» **TASK DETAILS**
Only the opening lines of the listing, through the one with "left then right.", are to be retyped, each exactly as it stands.

» **COLLECTED MATERIAL**
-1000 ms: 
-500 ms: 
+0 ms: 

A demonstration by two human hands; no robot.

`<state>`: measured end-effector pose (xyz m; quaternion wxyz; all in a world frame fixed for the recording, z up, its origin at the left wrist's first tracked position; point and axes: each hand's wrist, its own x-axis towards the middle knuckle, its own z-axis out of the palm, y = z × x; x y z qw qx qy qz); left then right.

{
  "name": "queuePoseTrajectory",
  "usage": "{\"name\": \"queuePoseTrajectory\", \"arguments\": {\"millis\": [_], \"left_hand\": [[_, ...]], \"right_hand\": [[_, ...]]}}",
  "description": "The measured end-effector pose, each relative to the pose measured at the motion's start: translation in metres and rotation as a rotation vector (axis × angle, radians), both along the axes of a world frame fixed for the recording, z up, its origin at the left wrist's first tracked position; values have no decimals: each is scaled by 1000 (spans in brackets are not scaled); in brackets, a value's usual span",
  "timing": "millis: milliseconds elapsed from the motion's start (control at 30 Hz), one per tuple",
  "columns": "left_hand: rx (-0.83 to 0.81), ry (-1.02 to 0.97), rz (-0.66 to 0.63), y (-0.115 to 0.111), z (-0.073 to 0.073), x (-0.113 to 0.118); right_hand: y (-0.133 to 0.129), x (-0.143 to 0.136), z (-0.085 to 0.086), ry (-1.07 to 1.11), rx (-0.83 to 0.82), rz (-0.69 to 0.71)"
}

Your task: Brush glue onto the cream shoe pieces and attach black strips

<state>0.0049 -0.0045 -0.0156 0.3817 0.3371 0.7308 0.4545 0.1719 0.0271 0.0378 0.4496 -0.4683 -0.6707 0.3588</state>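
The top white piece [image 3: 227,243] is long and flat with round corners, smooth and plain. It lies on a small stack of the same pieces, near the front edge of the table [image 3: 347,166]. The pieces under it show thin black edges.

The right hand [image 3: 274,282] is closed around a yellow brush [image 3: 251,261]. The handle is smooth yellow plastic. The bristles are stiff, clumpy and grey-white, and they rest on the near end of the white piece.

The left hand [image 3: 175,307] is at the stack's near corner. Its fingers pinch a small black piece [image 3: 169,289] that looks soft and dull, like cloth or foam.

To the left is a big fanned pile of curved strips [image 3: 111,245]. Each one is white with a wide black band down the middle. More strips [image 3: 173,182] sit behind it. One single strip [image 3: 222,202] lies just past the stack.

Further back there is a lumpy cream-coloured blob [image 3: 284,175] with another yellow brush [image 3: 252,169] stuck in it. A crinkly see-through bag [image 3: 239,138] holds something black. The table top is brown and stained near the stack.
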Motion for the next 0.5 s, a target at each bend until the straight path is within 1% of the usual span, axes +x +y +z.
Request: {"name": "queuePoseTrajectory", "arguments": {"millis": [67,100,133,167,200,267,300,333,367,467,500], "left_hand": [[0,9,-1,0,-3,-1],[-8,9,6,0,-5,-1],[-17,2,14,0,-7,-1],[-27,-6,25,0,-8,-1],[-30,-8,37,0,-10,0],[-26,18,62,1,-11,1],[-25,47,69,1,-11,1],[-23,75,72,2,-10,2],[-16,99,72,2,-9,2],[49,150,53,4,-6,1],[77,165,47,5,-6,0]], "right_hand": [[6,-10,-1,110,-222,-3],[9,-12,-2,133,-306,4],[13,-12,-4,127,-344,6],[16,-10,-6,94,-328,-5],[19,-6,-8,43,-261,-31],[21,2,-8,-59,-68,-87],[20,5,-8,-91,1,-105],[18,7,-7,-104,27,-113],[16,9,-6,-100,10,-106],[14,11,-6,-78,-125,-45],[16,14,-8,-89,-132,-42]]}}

» **ANSWER FOR THIS EXERCISE**
-1000 ms: 
-500 ms: 
+0 ms: 

A demonstration by two human hands; no robot.

`<state>`: measured end-effector pose (xyz m; quaternion wxyz; all in a world frame fixed for the recording, z up, its origin at the left wrist's first tracked position; point and axes: each hand's wrist, its own x-axis towards the middle knuckle, its own z-axis out of the palm, y = z × x; x y z qw qx qy qz); left then right.

No additional work is needed on this exercise.